İdlib’de Türkiye’nin kontrolündeki saha yarı yarıya azalmış ve oradaki Türk Gözlem Noktaları kaldırılmıştır!

SURİYE’DEKİ RUSYA

Kasım 2015’te Rus uçağı düşürüldüğünde Putin, üstelik Antaya’daki G-20 zirvesinde Erdoğan hükümetini “Suriye’deki İslamcı terör örgütlerini desteklemek”le suçlamıştı… (14 Nisan 2016)

İdlib konusunda da Rus Dışişleri Bakanı Lavrov sürekli Türkiye’yi “teröristleri ayırmamakla” suçluyor! Son olarak bu suçlamayı, Soçi’deki Erdoğan-Putin görüşmesinden dört gün önce tekrarladı!

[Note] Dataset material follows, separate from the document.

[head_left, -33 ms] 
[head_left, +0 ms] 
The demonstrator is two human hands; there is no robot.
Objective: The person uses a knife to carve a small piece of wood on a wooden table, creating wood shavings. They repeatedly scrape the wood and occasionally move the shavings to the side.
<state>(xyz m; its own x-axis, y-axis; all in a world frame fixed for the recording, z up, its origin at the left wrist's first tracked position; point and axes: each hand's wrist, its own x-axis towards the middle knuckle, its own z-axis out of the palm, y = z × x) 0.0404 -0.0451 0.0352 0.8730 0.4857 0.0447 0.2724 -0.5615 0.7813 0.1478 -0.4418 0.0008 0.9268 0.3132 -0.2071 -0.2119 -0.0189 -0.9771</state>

Bizzat Putin de daha iki hafta önce Esat’la görüşmesinde “Suriye’deki yabancı güçler”i suçladı, bunun içinde Türkiye de var.

Suriye’yi eyaleti gibi gören Putin, adeti olduğu üzere, Soçi’de Erdoğan’la buluşmasından bir ay önce İdlib’de yine askeri hareket başlattı… Bu yüzden Türkiye İdlib’den 1 milyon mülteci daha gelmesi tehlikesiyle karşı karşıya. Erdoğan ve ekibi Soçi sürecinde “yeni göç dalgasına tahammülümüz yok” diye defalarca açıkladılar.

PUTİN’İN SURİYESİ

Putin’in nasıl bir Suriye inşa etmekte olduğunu ve Suriye’de Türkiye’nin karşılaştığı sorunları anlamak için, eski Şam Büyükelçimiz Ömer Önhon’un “Büyükelçi’nin gözünden Suriye” adlı kitabını mutlaka okumak lazım. (Remzi Kitabevi)

Önhon’a göre, Suriye’de Rusya ve bağımlısı rejim asker-sivil ayrımı yapmadan, hastane, okul, cami gibi tesisler de dahil, 7 yılda 82 bin varil bombası kullandı! Önhon Suriye’deki Rus stratejisinin 19. Yüzyılda Kafkasya’da, 20. Yüzyılda Afganistan ve Çeçenistan’da uyguladığının aynısı olduğunu anlatıyor. (sf. 297)

DİPLOMASİYE DÖNÜŞ

Putin zihnindeki Suriye’yi inşa ederken Türkiye’ye 2.5. milyar dolara S-400’ler sattı. Şimdi Türkiye Moskova ile SU 35 ve Su 57 uçakları almayı, birlikte denizaltı inşa etmeyi görüşüyor!

Putin askeri sanayi pazarını genişletme kalmıyor, Türkiye’yi Batı’dan daha bir uzaklaştırmakla asıl stratajik kazanç sağlıyor.

Batı’dan uzaklaştıkça Türkiye’nin ekonomisinde ve dış politikasında sorunlar artıyor.

Terör örgütü PKK’nın Suriye kolu PYD-YPG’yi hem Washigton hem Moskova ağırlıyor!

Dış politikada yalnızlaşmak ve Moskova’yı alternatif sanmak “hayra alamet değil.”

Siyasi tarihimizde dış politikamızın bu kadar sıkıştığı bir dönem olmamıştı!

Çözüm? Sihirli çözüm yok…

Eski Washington Büyükelçimiz Namık Tan’ın YetkinReport’ta dediği gibi “tarih boyunca hayranlık uyandırıcı sayısız başarılara imza atmış olan diplomatlarımızın yetiştiği Dışişleri Bakanlığımızı, iç siyasetin dar kulvarından çıkararak, bir an önce küresel gündemi düşünmeye ve bu istikamette fikir üretmeye odaklandırmak” iktidarın en temel görevi olmalıdır.